Start dtprocess by selecting Utils / dtprocess in the
dtdisplay menu bar. If desired, select File / Open ... in the dtprocess menu bar to load different default input values that were saved in a previous session.
Select the dtprocess window, set Flow chart mode to
Auto strategy if it is not already set.
Select Write dtprocess.head. This automatically finds spots,
indexes, refines and determines a strategy from the current menu settings.
You can save current dtprocess menu settings with
File / Save as... for later use.
Perform steps 1-3 above or type dtprocess your_image_file &.
Set Flow chart mode to Manual.
In the Setup menu, check that the detector position is correct
(Det dist, Det swing, Direct beam). Use
dtdisplay (Edit / Edit (erase...) mode) to mask the pixels in
the beam stop shadow, then File / Save as.... Change Non-uniformity
type to Simple mask and enter the saved mask file. Select Write
dtprocess.head.
Select Find in the flowchart. Select the image or images to search
for spots from the Images list. Set Sigma, Minimum, and
possibly other spot finding criteria, then select Run find. Review the
found spots in dtdisplay.
Select Index in the flowchart. Select User chooses solution.
If you know your spacegroup, set it in Spacegroup num. Select Run
index. Enter desired solution number in the Input: field. If the
desired lattice is not listed, select Abort, increase Max residual
and re-run (or see manual). Since dtindex picks the lowest spacegroup
number consistent with the Bravais lattice, you may wish to change the
spacegroup number. Select Edit / Edit header items ... / Crystal
properties to change the spacegroup. Often it is advantageous to index with spots from a single image.

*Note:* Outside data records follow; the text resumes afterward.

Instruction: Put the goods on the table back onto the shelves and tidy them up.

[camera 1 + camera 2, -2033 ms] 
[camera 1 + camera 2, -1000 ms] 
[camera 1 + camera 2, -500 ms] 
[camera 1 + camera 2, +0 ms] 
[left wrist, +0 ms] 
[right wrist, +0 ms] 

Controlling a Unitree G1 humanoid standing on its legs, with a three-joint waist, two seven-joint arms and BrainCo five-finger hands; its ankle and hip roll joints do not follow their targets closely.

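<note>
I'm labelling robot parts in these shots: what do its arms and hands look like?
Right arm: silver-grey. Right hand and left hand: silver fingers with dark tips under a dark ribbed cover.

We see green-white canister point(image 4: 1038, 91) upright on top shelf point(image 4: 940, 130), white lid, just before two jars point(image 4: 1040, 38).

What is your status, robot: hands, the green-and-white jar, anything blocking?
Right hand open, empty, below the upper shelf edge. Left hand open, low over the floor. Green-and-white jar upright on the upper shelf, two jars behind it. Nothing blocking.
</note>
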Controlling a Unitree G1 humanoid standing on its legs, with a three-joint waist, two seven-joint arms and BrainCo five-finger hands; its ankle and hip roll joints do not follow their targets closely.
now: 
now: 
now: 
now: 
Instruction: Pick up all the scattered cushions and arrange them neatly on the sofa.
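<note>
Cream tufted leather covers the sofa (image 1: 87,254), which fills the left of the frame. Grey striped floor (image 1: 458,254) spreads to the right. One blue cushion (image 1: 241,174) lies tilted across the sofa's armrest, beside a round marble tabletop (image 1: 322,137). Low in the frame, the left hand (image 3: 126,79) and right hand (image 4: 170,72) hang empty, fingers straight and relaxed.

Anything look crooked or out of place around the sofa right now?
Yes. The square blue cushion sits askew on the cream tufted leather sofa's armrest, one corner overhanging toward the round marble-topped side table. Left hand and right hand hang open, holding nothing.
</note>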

Select Refine in the flowchart. Select one of the desired
Macros, such as Fit All or select
Interactive dialog to manually select items to refine. Select
Run refine. It is advantageous to refine with reflections from 2 images that are 90 degrees apart in rotation. Repeat until satisfied.
Select Predict in the flowchart. Select the image to predict
spots in. Set the Crystal mosaicity if desired. Select Run
predict. Examine the predictions in dtdisplay. Adjust mosaicity or repeat refine until a good match is obtained.
Select Strategy in the flowchart. For very fast, but approximate
results, set Cell length scale factor to 0.3. Set the desired
Resolution range (default of 0,0 means go to edge of detector).
Select Run strategy.
dtprocess: Integration and Scaling for first-timers
Start dtprocess as above. Set Flow chart mode to
Auto run next. Select Write dtprocess.head.
OR
If the first image to integrate is not the same one used above, then it is
safest to repeat the find, index, and refine steps. Select Predict in
the flowchart. Set Crystal mosaicity, then Run predict. Repeat
with different values of mosaicity until mosaicity is correct. Select
dtpredict.head in the header list. Select Integrate in the flow
chart.
Select the images to integrate in the Images list (i.e. select
Select all).
Set the Resolution range to integrate. If 0,0 is used then the
entire area of the detector will be integrated.
Set the Box size, use 4-6 times the spot size as listed in the
dtfind.log output (View / Log file ...) for starters or choose
a box size by examining the spots with dtdisplay. Boxes should not extend further than to the center of neighboring spots.
Set Padding to 1 for wide-sliced images and to 2 or 3 for fine-sliced
images.
Set Profile size to 0,0 to let dtprocess pick a profile size
for you.
Set Images per batch to 2 for viruses, 2-3 for most proteins, and
10-20 for small molecules.
If you want to automatically scale the reflections after integration, set
the Flow chart mode to Auto run next.
Select Run integrate. After integration is done, if you did not
scale the reflections, select Scale/Average in the flowchart, then
select Run scale. To get Chi**2 to 1, adjust Weight multiplier and Weight addend and re-run. If available, use dtreqab.ref with Cycles 1, and Absorption correction None to save time when adjusting sigmas this way.